Return all lines below containing the word "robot".

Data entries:
--------

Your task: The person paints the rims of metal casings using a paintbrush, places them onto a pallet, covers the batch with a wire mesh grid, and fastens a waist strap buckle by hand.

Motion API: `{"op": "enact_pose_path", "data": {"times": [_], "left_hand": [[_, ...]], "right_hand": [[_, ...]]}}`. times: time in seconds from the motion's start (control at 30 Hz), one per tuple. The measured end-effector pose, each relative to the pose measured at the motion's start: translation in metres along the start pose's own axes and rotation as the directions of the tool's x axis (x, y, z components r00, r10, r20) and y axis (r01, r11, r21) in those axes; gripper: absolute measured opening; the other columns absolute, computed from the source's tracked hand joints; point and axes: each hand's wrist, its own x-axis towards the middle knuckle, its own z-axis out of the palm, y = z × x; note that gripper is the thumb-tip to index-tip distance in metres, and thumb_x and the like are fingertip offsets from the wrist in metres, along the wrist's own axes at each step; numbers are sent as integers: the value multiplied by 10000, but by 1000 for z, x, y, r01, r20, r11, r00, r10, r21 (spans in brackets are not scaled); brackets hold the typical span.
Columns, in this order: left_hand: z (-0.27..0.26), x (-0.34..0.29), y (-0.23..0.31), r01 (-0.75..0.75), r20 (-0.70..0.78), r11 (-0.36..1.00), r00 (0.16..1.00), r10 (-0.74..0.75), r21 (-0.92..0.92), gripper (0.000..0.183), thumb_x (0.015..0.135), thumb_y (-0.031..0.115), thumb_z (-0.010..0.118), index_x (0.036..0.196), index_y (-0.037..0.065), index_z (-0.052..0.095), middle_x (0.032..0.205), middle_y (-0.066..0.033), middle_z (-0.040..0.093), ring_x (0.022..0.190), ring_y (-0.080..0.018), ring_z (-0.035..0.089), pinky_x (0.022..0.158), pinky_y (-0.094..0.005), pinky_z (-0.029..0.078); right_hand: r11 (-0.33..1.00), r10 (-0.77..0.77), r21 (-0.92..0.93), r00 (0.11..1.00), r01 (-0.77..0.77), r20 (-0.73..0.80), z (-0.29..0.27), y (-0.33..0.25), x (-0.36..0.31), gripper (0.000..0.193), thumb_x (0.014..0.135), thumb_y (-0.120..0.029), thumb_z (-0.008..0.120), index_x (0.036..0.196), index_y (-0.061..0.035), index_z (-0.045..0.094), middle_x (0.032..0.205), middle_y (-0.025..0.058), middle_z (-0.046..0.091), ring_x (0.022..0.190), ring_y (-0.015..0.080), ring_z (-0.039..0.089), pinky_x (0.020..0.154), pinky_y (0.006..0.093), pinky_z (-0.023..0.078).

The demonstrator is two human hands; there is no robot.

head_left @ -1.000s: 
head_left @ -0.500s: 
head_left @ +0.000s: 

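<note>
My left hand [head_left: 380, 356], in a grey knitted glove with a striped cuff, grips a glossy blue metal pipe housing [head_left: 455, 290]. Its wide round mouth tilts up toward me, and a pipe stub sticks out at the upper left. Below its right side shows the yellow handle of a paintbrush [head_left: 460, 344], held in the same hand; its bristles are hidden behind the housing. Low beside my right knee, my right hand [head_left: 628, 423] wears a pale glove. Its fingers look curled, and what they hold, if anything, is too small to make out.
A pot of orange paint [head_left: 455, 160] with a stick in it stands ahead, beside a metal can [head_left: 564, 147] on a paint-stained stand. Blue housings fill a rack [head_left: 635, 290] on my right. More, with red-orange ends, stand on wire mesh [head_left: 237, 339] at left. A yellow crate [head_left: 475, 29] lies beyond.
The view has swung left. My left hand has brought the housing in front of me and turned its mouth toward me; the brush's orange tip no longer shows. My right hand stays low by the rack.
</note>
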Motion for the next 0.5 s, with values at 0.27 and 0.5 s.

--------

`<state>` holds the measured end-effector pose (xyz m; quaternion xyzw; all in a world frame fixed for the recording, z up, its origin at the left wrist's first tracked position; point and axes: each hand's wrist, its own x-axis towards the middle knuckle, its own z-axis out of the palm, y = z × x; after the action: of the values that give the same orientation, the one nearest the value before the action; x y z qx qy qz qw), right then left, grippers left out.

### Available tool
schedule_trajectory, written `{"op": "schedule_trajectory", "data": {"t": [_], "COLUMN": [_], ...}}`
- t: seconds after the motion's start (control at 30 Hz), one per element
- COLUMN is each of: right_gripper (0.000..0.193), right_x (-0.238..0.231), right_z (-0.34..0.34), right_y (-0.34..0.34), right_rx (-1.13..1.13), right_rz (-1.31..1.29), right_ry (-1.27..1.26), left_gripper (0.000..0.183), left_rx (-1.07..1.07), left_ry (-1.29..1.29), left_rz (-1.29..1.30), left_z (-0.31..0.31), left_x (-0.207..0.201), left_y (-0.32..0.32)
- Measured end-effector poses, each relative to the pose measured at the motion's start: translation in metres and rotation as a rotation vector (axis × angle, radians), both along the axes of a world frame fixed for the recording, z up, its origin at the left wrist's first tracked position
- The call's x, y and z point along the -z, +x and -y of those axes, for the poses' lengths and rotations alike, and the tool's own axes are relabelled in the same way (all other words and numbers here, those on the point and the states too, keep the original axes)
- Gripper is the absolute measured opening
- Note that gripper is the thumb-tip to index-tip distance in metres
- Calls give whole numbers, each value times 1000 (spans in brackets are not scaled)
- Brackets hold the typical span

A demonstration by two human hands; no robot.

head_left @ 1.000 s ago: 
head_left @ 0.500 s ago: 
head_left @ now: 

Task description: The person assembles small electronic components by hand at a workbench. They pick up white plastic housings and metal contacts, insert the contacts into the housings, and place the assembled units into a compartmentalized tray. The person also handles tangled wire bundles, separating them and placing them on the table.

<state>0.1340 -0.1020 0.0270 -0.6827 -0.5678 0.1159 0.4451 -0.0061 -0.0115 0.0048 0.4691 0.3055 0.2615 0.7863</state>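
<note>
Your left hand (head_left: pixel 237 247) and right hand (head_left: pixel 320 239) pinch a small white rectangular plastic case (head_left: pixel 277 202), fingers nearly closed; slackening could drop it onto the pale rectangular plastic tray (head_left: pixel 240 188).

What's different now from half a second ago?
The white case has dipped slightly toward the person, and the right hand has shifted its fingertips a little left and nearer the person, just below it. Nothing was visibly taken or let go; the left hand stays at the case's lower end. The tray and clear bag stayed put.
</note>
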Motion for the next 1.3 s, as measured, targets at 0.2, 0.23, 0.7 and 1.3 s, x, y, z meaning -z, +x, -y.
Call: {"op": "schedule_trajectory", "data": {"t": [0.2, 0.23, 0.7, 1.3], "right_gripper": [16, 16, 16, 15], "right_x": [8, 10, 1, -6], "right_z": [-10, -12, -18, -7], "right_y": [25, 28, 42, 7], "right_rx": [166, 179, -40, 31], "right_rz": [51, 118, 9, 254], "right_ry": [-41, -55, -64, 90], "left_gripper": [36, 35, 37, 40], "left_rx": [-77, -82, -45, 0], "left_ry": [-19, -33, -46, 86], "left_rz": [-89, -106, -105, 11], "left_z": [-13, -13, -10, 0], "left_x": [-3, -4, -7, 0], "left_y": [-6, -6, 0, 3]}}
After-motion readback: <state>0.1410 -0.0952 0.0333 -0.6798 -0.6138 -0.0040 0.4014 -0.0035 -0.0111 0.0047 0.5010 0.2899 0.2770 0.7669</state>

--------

__SOLUTION TO THIS PROBLEM__.
The demonstrator is two human hands; there is no robot.
A demonstration by two human hands; no robot.

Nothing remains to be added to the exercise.